● PROBLEM TO SOLVE: What is needed is a word-for-word transcription of every record below.

BEGIN EXTRACTED MATERIAL

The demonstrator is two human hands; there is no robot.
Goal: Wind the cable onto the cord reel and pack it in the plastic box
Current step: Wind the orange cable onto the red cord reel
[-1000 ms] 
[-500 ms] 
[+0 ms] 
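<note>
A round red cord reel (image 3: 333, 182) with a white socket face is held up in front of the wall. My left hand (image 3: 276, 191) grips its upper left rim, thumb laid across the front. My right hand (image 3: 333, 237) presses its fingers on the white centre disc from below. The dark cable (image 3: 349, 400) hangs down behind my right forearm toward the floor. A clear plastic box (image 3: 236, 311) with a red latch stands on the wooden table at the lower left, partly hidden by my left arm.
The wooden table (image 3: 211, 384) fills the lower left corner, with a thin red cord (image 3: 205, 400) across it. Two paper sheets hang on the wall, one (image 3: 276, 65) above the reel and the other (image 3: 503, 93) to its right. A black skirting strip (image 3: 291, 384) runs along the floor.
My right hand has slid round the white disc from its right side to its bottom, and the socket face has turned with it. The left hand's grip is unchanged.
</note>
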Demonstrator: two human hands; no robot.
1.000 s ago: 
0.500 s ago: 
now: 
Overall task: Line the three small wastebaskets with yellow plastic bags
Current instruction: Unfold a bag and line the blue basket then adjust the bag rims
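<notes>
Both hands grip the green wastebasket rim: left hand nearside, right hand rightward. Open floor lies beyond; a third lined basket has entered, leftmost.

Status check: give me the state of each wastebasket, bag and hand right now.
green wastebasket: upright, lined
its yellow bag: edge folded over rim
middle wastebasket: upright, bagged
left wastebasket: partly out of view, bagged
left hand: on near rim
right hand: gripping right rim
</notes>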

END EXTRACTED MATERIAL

● RESPONSE FOR THIS EXERCISE:
The demonstrator is two human hands; there is no robot.
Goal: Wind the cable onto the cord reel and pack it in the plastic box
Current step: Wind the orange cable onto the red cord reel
[-1000 ms] 
[-500 ms] 
[+0 ms] 
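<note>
A round red cord reel (image 3: 333, 182) with a white socket face is held up in front of the wall. My left hand (image 3: 276, 191) grips its upper left rim, thumb laid across the front. My right hand (image 3: 333, 237) presses its fingers on the white centre disc from below. The dark cable (image 3: 349, 400) hangs down behind my right forearm toward the floor. A clear plastic box (image 3: 236, 311) with a red latch stands on the wooden table at the lower left, partly hidden by my left arm.
The wooden table (image 3: 211, 384) fills the lower left corner, with a thin red cord (image 3: 205, 400) across it. Two paper sheets hang on the wall, one (image 3: 276, 65) above the reel and the other (image 3: 503, 93) to its right. A black skirting strip (image 3: 291, 384) runs along the floor.
My right hand has slid round the white disc from its right side to its bottom, and the socket face has turned with it. The left hand's grip is unchanged.
</note>
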Demonstrator: two human hands; no robot.
1.000 s ago: 
0.500 s ago: 
now: 
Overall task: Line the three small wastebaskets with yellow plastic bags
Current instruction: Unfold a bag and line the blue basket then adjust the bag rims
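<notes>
Both hands grip the green wastebasket rim: left hand nearside, right hand rightward. Open floor lies beyond; a third lined basket has entered, leftmost.

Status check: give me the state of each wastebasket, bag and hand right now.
green wastebasket: upright, lined
its yellow bag: edge folded over rim
middle wastebasket: upright, bagged
left wastebasket: partly out of view, bagged
left hand: on near rim
right hand: gripping right rim
</notes>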

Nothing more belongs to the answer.